**WHAT YOU WILL DO**
Using the material that follows, output exactly the lines from the one containing "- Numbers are" through the one containing "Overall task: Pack", with both ends kept.

**DATA IN THIS EXERCISE**
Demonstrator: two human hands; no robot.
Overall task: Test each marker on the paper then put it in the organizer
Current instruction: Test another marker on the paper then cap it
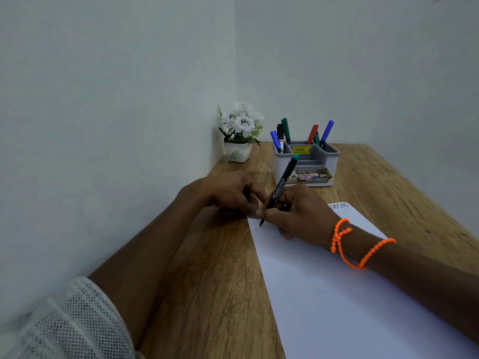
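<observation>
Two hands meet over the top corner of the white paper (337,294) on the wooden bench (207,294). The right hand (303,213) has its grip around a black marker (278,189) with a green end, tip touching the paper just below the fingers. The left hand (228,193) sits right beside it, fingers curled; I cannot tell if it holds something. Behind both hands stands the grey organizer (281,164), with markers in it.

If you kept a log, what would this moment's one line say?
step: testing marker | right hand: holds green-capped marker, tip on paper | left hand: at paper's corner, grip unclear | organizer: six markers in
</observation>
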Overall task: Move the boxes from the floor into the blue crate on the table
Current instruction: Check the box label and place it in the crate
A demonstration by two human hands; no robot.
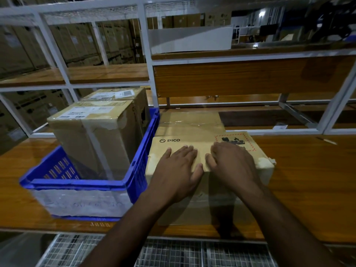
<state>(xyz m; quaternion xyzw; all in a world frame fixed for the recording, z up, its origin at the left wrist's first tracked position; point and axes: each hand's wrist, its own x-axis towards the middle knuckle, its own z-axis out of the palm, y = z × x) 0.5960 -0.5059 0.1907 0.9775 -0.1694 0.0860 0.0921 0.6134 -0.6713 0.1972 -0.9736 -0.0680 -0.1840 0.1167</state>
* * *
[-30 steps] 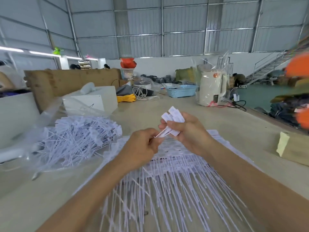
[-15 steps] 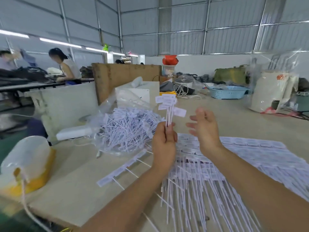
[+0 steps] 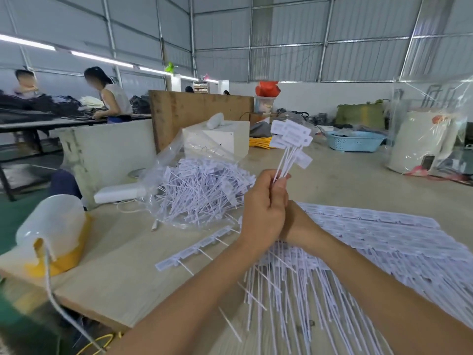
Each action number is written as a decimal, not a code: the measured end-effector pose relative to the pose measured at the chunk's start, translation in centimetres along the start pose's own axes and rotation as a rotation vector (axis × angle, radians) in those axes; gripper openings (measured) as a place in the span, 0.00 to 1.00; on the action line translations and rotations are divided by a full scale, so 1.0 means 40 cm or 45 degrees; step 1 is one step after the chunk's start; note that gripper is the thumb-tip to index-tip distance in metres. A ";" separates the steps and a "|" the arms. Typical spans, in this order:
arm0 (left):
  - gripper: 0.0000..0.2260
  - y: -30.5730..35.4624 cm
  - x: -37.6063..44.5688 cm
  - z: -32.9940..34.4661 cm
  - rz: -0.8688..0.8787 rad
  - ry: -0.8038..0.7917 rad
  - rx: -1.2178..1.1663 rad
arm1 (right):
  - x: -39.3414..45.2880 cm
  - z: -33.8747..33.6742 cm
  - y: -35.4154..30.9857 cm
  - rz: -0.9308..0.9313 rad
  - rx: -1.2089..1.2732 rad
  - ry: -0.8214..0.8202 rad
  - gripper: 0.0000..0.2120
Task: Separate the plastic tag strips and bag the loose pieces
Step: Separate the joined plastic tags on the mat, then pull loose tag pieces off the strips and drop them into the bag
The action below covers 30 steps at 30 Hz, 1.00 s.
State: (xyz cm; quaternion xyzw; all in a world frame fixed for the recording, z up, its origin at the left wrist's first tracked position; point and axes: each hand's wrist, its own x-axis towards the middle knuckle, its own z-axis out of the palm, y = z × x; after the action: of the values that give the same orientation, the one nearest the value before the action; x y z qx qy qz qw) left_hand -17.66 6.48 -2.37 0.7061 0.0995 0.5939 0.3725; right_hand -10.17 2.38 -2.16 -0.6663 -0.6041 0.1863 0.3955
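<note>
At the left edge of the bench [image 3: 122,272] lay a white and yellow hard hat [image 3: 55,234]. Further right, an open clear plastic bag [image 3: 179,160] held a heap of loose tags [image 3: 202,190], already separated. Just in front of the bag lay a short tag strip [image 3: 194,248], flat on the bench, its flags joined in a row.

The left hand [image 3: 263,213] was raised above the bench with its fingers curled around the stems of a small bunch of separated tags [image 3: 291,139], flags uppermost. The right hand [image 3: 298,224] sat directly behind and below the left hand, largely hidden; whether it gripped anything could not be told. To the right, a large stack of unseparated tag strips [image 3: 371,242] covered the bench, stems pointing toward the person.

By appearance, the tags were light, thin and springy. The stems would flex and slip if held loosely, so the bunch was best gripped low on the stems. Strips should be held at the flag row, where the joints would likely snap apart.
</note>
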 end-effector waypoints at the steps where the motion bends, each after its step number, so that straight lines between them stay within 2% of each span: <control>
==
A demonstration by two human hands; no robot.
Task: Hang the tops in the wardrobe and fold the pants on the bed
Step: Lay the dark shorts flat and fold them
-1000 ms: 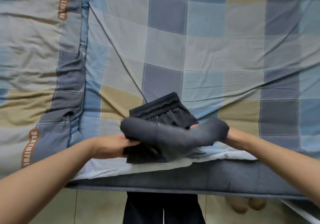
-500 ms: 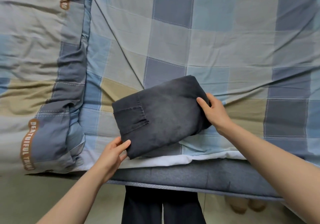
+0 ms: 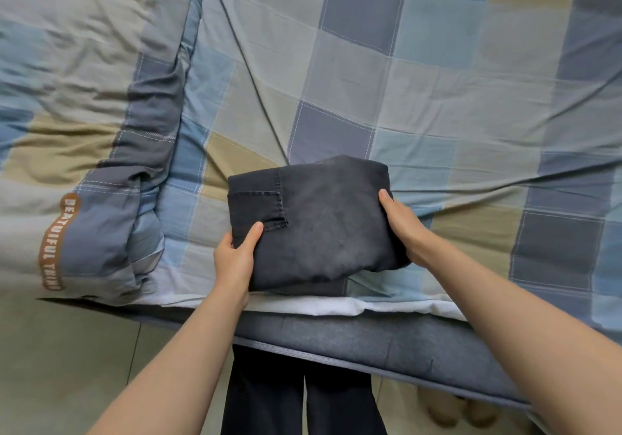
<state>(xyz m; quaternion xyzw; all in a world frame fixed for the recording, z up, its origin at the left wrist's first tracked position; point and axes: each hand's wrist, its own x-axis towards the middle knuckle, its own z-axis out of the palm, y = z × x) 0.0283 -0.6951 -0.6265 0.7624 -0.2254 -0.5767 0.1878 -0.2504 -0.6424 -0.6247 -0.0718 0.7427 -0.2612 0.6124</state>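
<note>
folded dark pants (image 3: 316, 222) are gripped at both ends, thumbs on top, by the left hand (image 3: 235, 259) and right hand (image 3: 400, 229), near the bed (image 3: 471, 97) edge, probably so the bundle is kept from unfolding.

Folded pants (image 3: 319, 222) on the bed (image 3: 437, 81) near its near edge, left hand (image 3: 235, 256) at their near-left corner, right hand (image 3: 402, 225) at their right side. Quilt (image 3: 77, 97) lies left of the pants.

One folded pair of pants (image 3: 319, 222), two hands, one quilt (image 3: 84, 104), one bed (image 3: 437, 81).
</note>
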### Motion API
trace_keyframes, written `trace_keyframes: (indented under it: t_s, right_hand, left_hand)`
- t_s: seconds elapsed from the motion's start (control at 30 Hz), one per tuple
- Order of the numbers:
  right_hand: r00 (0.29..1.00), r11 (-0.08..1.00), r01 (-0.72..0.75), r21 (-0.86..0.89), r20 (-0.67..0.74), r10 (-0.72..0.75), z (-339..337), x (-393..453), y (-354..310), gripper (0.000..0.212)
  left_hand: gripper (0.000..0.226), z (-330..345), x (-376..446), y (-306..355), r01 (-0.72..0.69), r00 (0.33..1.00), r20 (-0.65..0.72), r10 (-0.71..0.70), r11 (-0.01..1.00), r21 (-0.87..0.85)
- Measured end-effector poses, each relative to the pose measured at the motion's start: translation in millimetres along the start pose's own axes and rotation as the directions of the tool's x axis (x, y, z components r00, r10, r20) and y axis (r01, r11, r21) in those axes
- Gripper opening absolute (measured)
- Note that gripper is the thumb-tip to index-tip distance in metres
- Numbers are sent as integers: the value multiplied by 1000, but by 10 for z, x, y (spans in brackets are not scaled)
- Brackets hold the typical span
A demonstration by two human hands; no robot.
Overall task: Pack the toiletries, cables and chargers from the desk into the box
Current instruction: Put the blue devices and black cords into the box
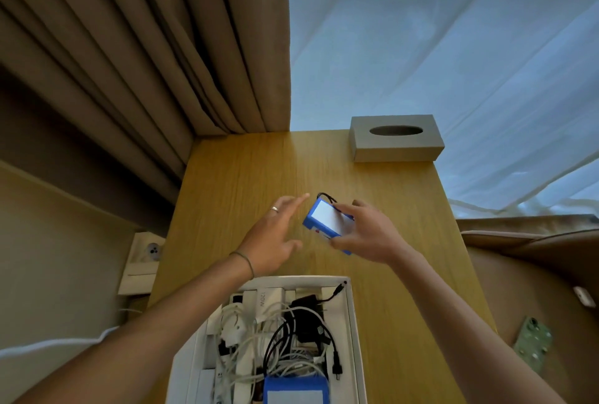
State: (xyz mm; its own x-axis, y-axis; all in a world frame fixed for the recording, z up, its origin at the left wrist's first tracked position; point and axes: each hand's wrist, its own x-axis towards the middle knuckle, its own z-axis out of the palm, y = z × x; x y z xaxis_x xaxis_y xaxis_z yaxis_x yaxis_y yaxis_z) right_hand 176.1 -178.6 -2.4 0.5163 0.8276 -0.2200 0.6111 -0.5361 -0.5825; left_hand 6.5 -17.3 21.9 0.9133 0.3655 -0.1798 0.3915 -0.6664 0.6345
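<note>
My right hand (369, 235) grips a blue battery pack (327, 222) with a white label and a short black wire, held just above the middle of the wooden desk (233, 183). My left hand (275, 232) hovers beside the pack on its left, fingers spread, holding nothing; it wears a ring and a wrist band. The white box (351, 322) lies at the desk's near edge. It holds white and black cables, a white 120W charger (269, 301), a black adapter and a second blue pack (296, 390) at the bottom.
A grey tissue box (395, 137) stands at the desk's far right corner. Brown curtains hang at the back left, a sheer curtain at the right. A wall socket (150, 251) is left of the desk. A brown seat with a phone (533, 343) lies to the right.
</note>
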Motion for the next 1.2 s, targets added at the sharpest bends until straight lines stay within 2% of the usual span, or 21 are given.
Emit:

**FINISHED TASK**
- Numbers are sent as integers: the value multiplied by 1000, but by 10 for z, x, y (spans in brackets are not scaled)
- Brackets hold the typical span
A demonstration by two human hands; no robot.
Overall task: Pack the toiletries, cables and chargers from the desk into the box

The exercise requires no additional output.